CoS has two types of N nodes: relays R and clients C (Csrc wants to send
packets to Cdst).

Every nodes, N, talks to each other at constant rate B. Directional asymmetric
rates are allowed. If there is nothing to send, a packet containing the output
of a CSPRNG must be sent to meet B, which will be dropped by the other node.
Every link in each direction maintains B.

C must use at least 1 node to talk to each other. Direct C-C traffic and
network loops are expressly forbidden.

C must agree to encrypt the contents of their opaque application payload, P,
amongst themselves.

R informs Csrc of the list keys (k0, k1, .. kn) to recursively encrypt P with,
resulting in payload to send, M = E(kn,..E(k1,E(k0,P))).

Keys must never be reused except given the same Csrc to Cdest, but only for a
maximum time and number of bytes.

M is decrypted by each node and forwarded on to the neighbor if it is a valid
packet.

N must _never_ know the complete path a beyond the neighbor node with which to
send a packet and the specified path nodes.

N must be assumed to be hostile.

\--

The reason for russian dolls encryption per link is to prevent correlation
analysis.

Lots of unanswered Q's:

\- Node discovery / reachability

\- Node impersonation (remember tcp connection hijacking?)

\- Hostile nodes (relays and clients), especially hostile relays that prefer
to connect to each other.

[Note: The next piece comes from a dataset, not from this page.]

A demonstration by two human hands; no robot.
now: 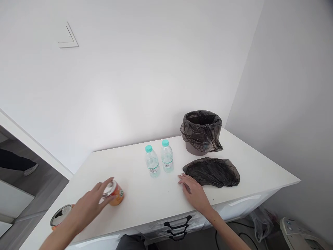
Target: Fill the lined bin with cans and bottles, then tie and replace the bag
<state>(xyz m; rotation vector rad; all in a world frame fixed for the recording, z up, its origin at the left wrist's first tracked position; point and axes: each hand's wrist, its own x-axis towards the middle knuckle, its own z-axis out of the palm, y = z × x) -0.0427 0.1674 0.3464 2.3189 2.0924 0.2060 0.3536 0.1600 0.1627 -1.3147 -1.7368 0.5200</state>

Perhaps clients (Csrc and Cdest) each specify a
small # of nodes that a path must traverse. Periodically check with each
specified node with a challenge to verify path integrity? (There must be a
better way to ensure path integrity using crypto without backchannels to
specified nodes.)

\- (D|)DoS - limits for all operations. Exponential backoff.

\- Crypto specifics, key scheduling, rotation, minimum&maximum rekey rate.

\- Packet particulars (packet size tradeoff: overhead vs. latency),
transport/s (TCP sounds easiest), reconnection.

\- Multipath? Just say no (at least initially).

\- How is this better than tor? (Statistical analysis may prove if a host
belongs to CoS, but not to whom. Tor may not be sufficiently mixed under
"capture everything".)

\- Node identifier? 384-bits is plenty.

------
jsnk
I am the creator of Dmtri.com. It's a place where you can share thoughts
anonymously whether you are signed up or not. Even when you sign up you have a
choice to write anonymously to keep track of your writing.

Anonymity online is really important to me and I want to learn more about how
to achieve that. As a rule of thumb, I use Tor when I browse. What other
things can people do to hide their trace online?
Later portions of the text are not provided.